Starting from the first line below, repeat the data exactly through to the last.

_Collected data entries_:
*** Begin section ***

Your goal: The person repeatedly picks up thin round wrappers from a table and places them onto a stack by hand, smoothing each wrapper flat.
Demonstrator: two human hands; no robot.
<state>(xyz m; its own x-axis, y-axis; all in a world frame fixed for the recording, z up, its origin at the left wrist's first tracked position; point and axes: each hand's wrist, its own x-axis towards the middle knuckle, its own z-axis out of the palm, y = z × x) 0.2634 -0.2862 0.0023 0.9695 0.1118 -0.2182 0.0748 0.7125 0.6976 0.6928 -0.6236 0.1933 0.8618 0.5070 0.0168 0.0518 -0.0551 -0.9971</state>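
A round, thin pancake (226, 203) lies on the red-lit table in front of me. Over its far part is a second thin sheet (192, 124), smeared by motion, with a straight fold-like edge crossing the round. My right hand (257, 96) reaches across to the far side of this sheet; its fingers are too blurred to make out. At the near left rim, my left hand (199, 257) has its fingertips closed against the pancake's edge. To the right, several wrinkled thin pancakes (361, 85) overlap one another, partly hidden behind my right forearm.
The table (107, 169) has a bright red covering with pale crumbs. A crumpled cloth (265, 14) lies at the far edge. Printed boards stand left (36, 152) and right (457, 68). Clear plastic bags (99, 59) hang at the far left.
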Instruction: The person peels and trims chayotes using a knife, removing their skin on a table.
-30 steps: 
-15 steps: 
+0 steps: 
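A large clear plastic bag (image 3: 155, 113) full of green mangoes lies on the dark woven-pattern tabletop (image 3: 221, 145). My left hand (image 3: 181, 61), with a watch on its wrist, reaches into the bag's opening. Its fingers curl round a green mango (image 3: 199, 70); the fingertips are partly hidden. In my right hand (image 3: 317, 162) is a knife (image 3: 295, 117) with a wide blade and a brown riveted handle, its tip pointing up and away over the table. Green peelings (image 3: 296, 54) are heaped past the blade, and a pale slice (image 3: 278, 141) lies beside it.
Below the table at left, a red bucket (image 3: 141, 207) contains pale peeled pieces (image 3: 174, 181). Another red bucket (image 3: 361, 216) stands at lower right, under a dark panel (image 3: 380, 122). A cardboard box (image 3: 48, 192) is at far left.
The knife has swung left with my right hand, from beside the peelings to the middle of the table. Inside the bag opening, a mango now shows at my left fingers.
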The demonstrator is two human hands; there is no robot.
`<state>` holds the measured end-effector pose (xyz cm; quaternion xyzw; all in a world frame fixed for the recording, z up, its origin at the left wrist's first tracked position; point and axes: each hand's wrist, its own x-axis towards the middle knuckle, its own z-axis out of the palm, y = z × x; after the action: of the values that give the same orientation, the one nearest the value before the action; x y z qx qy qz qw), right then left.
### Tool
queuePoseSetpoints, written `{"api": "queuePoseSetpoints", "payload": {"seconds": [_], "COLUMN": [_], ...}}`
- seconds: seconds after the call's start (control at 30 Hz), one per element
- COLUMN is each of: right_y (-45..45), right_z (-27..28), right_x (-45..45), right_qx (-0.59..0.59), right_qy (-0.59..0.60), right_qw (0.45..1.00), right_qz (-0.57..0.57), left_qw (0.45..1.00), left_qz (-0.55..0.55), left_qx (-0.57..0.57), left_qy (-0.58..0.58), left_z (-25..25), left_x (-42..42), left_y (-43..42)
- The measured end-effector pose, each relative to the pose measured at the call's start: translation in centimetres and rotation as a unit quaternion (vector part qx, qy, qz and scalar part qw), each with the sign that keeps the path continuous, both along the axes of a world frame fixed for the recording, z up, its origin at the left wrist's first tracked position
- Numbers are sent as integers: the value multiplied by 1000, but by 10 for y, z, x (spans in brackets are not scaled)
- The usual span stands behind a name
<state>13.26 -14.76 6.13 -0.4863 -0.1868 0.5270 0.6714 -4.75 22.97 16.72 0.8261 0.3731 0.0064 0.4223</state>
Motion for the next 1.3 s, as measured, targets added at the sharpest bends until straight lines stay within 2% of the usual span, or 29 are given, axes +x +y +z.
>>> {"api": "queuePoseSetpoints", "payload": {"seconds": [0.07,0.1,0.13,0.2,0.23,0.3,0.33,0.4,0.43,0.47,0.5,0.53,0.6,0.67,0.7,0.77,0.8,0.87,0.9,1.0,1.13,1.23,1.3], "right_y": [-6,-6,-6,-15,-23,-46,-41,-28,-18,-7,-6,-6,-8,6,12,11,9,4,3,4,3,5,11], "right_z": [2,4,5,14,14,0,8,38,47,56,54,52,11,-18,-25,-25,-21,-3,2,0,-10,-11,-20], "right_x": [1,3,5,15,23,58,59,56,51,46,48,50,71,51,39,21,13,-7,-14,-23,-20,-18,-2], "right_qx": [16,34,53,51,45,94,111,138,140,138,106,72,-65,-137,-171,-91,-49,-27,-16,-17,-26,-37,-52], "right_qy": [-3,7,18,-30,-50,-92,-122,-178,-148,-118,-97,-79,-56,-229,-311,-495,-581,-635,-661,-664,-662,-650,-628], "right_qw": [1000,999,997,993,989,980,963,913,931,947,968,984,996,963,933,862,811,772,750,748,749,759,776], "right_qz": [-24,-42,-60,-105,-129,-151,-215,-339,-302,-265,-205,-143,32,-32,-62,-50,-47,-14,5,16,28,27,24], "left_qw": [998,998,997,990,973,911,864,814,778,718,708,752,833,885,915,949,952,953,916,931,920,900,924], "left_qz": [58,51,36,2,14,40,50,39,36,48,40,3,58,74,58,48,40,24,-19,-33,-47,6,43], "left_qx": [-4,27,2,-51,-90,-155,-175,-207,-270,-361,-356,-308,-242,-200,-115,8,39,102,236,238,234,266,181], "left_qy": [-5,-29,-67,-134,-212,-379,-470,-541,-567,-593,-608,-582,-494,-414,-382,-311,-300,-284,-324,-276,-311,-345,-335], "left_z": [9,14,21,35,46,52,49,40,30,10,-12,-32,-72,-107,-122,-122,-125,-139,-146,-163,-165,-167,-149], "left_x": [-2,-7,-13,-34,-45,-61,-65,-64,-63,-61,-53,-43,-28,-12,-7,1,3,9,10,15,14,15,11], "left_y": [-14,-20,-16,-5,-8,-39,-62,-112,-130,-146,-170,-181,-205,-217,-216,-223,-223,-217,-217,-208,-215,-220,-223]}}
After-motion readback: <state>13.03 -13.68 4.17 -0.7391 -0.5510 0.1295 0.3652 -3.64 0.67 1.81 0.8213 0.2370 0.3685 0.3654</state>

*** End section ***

_EXERCISE RESPONSE_:
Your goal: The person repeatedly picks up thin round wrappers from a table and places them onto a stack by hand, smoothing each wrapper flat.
Demonstrator: two human hands; no robot.
<state>(xyz m; its own x-axis, y-axis; all in a world frame fixed for the recording, z up, its origin at the left wrist's first tracked position; point and axes: each hand's wrist, its own x-axis towards the middle knuckle, its own z-axis out of the palm, y = z × x) 0.2634 -0.2862 0.0023 0.9695 0.1118 -0.2182 0.0748 0.7125 0.6976 0.6928 -0.6236 0.1933 0.8618 0.5070 0.0168 0.0518 -0.0551 -0.9971</state>
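A round, thin pancake (226, 203) lies on the red-lit table in front of me. Over its far part is a second thin sheet (192, 124), smeared by motion, with a straight fold-like edge crossing the round. My right hand (257, 96) reaches across to the far side of this sheet; its fingers are too blurred to make out. At the near left rim, my left hand (199, 257) has its fingertips closed against the pancake's edge. To the right, several wrinkled thin pancakes (361, 85) overlap one another, partly hidden behind my right forearm.
The table (107, 169) has a bright red covering with pale crumbs. A crumpled cloth (265, 14) lies at the far edge. Printed boards stand left (36, 152) and right (457, 68). Clear plastic bags (99, 59) hang at the far left.
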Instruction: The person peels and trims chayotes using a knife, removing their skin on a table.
-30 steps: 
-15 steps: 
+0 steps: 
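A large clear plastic bag (image 3: 155, 113) full of green mangoes lies on the dark woven-pattern tabletop (image 3: 221, 145). My left hand (image 3: 181, 61), with a watch on its wrist, reaches into the bag's opening. Its fingers curl round a green mango (image 3: 199, 70); the fingertips are partly hidden. In my right hand (image 3: 317, 162) is a knife (image 3: 295, 117) with a wide blade and a brown riveted handle, its tip pointing up and away over the table. Green peelings (image 3: 296, 54) are heaped past the blade, and a pale slice (image 3: 278, 141) lies beside it.
Below the table at left, a red bucket (image 3: 141, 207) contains pale peeled pieces (image 3: 174, 181). Another red bucket (image 3: 361, 216) stands at lower right, under a dark panel (image 3: 380, 122). A cardboard box (image 3: 48, 192) is at far left.
The knife has swung left with my right hand, from beside the peelings to the middle of the table. Inside the bag opening, a mango now shows at my left fingers.
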The demonstrator is two human hands; there is no robot.
`<state>` holds the measured end-effector pose (xyz cm; quaternion xyzw; all in a world frame fixed for the recording, z up, its origin at the left wrist's first tracked position; point and axes: each hand's wrist, its own x-axis towards the middle knuckle, its own z-axis out of the palm, y = z × x; after the action: of the values that give the same orientation, the one nearest the value before the action; x y z qx qy qz qw), right then left.
### Tool
queuePoseSetpoints, written `{"api": "queuePoseSetpoints", "payload": {"seconds": [_], "COLUMN": [_], ...}}`
- seconds: seconds after the call's start (control at 30 Hz), one per element
- COLUMN is each of: right_y (-45..45), right_z (-27..28), right_x (-45..45), right_qx (-0.59..0.59), right_qy (-0.59..0.60), right_qw (0.45..1.00), right_qz (-0.57..0.57), left_qw (0.45..1.00), left_qz (-0.55..0.55), left_qx (-0.57..0.57), left_qy (-0.58..0.58), left_z (-25..25), left_x (-42..42), left_y (-43..42)
- The measured end-effector pose, each relative to the pose measured at the call's start: translation in centimetres and rotation as a unit quaternion (vector part qx, qy, qz and scalar part qw), each with the sign that keeps the path continuous, both along the axes of a world frame fixed for the recording, z up, its origin at the left wrist's first tracked position
- Numbers are sent as integers: the value multiplied by 1000, but by 10 for y, z, x (spans in brackets are not scaled)
- The usual span stands behind a name
<state>13.26 -14.76 6.13 -0.4863 -0.1868 0.5270 0.6714 -4.75 22.97 16.72 0.8261 0.3731 0.0064 0.4223</state>
Motion for the next 1.3 s, as measured, targets added at the sharpest bends until straight lines stay within 2% of the usual span, or 29 are given, axes +x +y +z.
>>> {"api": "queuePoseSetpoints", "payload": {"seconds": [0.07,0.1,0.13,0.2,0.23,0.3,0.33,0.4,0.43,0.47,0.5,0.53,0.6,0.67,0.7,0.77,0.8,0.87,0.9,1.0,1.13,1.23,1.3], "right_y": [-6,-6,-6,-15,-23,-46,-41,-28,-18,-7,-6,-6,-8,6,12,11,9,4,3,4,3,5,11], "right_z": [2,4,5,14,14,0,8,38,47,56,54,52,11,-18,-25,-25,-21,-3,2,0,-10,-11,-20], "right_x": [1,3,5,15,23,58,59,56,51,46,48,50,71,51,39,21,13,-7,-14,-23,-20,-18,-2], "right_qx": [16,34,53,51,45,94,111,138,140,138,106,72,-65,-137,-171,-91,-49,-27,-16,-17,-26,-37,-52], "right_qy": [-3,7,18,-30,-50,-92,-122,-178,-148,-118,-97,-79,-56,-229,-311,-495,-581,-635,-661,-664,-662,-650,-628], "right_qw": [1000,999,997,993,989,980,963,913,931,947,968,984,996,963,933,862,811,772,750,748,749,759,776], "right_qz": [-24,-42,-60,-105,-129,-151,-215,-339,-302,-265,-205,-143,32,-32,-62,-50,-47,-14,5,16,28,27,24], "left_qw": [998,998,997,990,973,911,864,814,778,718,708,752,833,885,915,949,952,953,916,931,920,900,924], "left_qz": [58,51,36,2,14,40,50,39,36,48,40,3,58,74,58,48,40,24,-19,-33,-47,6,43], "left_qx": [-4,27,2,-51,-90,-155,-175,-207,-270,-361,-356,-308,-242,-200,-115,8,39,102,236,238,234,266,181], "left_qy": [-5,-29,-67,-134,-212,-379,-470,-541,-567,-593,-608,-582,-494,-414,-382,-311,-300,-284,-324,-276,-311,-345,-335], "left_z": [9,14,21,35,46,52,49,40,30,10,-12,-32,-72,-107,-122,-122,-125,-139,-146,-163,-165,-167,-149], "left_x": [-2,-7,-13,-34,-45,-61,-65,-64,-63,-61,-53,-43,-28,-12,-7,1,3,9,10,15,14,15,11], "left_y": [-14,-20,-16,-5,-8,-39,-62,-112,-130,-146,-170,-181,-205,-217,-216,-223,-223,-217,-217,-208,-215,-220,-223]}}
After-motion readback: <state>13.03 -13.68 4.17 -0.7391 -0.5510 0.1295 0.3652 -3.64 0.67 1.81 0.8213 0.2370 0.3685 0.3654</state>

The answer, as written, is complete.